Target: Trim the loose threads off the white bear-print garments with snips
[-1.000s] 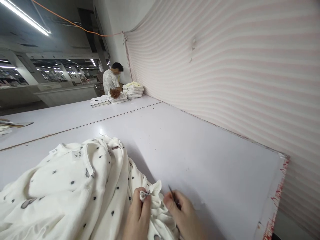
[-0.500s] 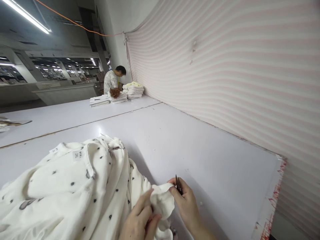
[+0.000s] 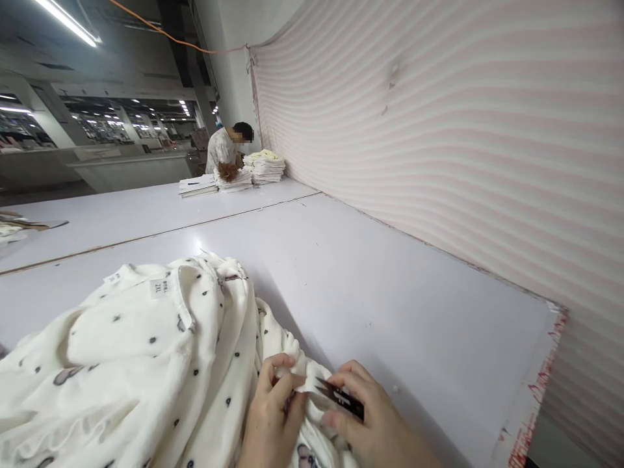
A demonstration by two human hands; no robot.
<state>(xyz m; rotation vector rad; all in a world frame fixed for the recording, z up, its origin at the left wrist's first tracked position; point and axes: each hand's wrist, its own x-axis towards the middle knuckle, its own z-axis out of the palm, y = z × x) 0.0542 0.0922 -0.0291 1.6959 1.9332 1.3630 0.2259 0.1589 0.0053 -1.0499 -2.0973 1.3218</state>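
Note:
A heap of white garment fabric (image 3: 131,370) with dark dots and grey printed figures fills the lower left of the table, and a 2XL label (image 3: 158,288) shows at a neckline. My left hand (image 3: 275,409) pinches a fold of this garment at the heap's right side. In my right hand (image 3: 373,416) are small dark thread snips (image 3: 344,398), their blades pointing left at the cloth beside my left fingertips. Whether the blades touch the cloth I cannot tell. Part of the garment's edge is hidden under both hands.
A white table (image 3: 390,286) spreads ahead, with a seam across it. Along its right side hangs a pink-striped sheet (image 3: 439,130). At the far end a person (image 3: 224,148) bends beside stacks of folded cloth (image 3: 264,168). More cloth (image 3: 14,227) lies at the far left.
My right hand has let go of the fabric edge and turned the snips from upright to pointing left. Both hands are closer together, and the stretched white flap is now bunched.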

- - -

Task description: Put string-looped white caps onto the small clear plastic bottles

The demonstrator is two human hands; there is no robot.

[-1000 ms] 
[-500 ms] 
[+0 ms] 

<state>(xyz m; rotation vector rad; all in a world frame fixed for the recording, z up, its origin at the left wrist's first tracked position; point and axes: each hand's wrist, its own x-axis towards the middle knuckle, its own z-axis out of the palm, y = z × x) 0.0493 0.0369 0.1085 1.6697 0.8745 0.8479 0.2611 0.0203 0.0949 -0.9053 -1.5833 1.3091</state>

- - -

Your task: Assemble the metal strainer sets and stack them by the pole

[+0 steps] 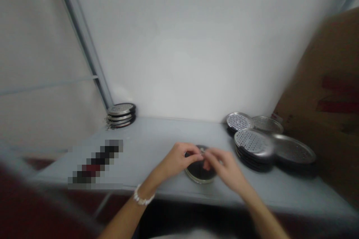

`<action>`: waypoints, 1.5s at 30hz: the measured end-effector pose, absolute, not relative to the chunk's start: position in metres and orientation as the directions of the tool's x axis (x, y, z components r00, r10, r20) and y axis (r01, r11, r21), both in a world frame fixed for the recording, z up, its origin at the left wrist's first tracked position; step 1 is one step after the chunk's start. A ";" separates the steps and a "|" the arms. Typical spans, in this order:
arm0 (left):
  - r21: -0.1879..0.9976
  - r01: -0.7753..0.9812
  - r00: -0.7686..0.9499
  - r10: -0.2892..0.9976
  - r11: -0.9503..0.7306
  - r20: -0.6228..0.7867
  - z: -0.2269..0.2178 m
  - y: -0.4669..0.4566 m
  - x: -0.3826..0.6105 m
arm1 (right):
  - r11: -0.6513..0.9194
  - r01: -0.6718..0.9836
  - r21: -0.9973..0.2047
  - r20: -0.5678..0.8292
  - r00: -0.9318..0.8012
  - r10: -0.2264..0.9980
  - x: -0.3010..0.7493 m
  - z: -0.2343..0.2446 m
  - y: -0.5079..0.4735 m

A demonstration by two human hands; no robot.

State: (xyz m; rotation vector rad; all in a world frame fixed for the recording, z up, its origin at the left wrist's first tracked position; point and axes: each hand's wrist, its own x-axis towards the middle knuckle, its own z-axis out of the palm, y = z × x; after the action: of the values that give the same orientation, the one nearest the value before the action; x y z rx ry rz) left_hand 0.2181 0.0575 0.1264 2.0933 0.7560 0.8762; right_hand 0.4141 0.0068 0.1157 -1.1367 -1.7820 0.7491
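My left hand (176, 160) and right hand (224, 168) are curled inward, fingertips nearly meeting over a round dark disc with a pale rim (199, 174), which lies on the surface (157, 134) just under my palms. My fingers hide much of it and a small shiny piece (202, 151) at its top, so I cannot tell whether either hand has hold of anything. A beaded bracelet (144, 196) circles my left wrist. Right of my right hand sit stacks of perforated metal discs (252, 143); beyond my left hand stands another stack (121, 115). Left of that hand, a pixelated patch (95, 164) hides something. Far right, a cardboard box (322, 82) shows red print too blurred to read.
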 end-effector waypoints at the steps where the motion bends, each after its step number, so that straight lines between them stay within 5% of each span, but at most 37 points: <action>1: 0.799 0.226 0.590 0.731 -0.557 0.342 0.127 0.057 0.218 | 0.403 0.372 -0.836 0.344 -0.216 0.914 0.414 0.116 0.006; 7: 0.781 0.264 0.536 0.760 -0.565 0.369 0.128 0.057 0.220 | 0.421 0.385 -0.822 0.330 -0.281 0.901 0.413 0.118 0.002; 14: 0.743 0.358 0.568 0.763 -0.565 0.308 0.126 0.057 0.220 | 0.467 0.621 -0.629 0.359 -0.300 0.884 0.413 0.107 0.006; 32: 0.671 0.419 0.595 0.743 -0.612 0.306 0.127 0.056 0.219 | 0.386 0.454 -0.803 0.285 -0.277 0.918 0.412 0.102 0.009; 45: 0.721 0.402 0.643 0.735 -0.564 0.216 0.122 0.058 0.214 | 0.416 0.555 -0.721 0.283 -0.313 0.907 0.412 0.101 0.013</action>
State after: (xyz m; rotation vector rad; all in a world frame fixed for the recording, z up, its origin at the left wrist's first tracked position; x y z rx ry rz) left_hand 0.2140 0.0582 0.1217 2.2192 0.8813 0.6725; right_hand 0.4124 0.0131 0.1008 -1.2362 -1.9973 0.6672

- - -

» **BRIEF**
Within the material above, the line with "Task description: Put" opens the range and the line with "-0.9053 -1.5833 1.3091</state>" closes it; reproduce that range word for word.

» **TASK ANSWER**
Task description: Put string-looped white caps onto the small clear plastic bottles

The demonstrator is two human hands; there is no robot.

[-1000 ms] 
[-500 ms] 
[+0 ms] 

<state>(xyz m; rotation vector rad; all in a world frame fixed for the recording, z up, its origin at the left wrist's first tracked position; point and axes: each hand's wrist, its own x-axis towards the middle knuckle, its own z-axis out of the palm, y = z × x) 0.0493 0.0369 0.1085 1.6697 0.8745 0.8479 0.2611 0.0203 0.0949 -0.9053 -1.5833 1.3091</state>

The answer has nothing more to it.